**WHAT TO DO:** Leave out the pictures and restate the rest of the data exactly.

**INFORMATION SHOWN:**
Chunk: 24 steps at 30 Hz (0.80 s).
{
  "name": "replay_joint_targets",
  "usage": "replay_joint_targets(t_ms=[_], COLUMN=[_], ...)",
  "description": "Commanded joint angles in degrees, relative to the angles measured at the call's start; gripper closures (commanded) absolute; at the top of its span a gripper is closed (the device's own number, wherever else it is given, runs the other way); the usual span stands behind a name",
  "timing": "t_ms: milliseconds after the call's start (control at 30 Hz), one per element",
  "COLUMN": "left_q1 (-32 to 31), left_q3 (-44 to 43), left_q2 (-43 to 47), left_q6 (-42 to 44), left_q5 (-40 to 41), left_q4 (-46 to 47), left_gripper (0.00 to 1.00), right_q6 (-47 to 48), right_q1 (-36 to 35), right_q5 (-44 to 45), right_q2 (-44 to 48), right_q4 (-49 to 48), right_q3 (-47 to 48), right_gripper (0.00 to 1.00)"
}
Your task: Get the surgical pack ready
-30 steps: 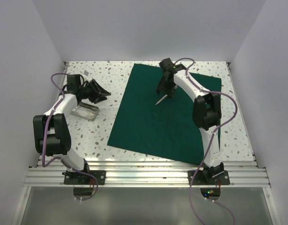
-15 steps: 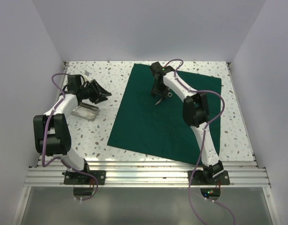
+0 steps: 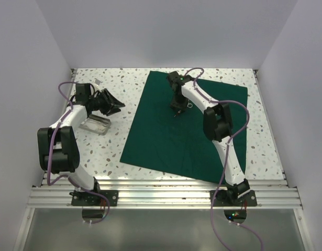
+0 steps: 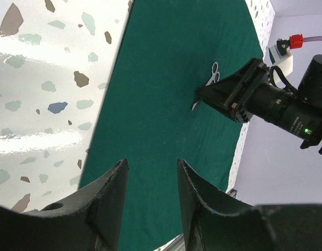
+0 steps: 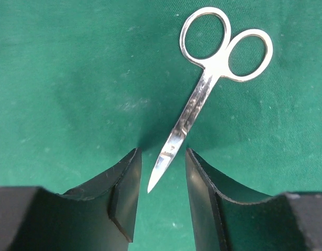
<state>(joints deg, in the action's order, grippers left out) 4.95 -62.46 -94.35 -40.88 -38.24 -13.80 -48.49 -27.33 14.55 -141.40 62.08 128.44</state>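
The scissors (image 5: pixel 202 99) are lying flat on the green cloth (image 5: pixel 71 78) with the blades shut. My right wrist camera is showing them best. The two round handles are pointing away from my right claw (image 5: pixel 162 154). The sharp tip is poking in between my two fingers (image 5: pixel 124 188). My fingers are standing apart. There is a bit of green showing on each side of the tip, so I am not pinching the scissors. I am only sitting low over the pointed end.

The camera up high is showing where this is on the bench (image 3: pixel 113 151). The scissors (image 3: pixel 188 104) are lying on the far half of the cloth (image 3: pixel 171 141), not far from its far edge. They are only a tiny shiny speck beside my right claw (image 3: pixel 177 104) there. The cloth is lying spread out and a little crooked over the middle and right side of the bench. Its right corner is reaching close to the bench's far right corner.

My left wrist camera is looking across the cloth from the left. It is showing the scissors (image 4: pixel 213 73) from the side, with my right claw (image 4: pixel 202 97) right over them.

My left claw (image 4: pixel 150 167) is spread apart too and is holding nothing. In the high view my left claw (image 3: pixel 111 102) is hanging over the left side of the bench. A small shiny tray (image 3: pixel 95 124) is sitting on the bench just near it, well apart from the scissors.
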Motion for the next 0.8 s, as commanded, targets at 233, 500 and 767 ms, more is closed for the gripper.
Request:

**OUTPUT OF THE TASK:**
Chunk: 24 steps at 30 Hz (0.80 s).
{
  "name": "replay_joint_targets",
  "usage": "replay_joint_targets(t_ms=[_], COLUMN=[_], ...)",
  "description": "Commanded joint angles in degrees, relative to the angles measured at the call's start; gripper closures (commanded) absolute; at the top of its span a gripper is closed (the device's own number, wherever else it is given, runs the other way); the usual span stands behind a name",
  "timing": "t_ms: milliseconds after the call's start (control at 30 Hz), one per element",
  "COLUMN": "left_q1 (-32 to 31), left_q3 (-44 to 43), left_q2 (-43 to 47), left_q6 (-42 to 44), left_q5 (-40 to 41), left_q4 (-46 to 47), left_gripper (0.00 to 1.00), right_q6 (-47 to 48), right_q1 (-36 to 35), right_q5 (-44 to 45), right_q2 (-44 to 48), right_q4 (-49 to 48), right_q3 (-47 to 48), right_gripper (0.00 to 1.00)"
}
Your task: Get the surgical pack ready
-30 steps: 
-15 steps: 
+0 steps: 
+0 steps: 
+0 steps: 
<state>(joints deg, in the action's order, grippers left out) 4.95 -62.46 -94.35 -40.88 -38.24 -13.80 -48.49 -27.33 14.55 -141.40 62.08 128.44</state>
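The scissors (image 5: pixel 202 99) are lying flat on the green cloth (image 5: pixel 71 78) with the blades shut. My right wrist camera is showing them best. The two round handles are pointing away from my right claw (image 5: pixel 162 154). The sharp tip is poking in between my two fingers (image 5: pixel 124 188). My fingers are standing apart. There is a bit of green showing on each side of the tip, so I am not pinching the scissors. I am only sitting low over the pointed end.

The camera up high is showing where this is on the bench (image 3: pixel 113 151). The scissors (image 3: pixel 188 104) are lying on the far half of the cloth (image 3: pixel 171 141), not far from its far edge. They are only a tiny shiny speck beside my right claw (image 3: pixel 177 104) there. The cloth is lying spread out and a little crooked over the middle and right side of the bench. Its right corner is reaching close to the bench's far right corner.

My left wrist camera is looking across the cloth from the left. It is showing the scissors (image 4: pixel 213 73) from the side, with my right claw (image 4: pixel 202 97) right over them.

My left claw (image 4: pixel 150 167) is spread apart too and is holding nothing. In the high view my left claw (image 3: pixel 111 102) is hanging over the left side of the bench. A small shiny tray (image 3: pixel 95 124) is sitting on the bench just near it, well apart from the scissors.
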Motion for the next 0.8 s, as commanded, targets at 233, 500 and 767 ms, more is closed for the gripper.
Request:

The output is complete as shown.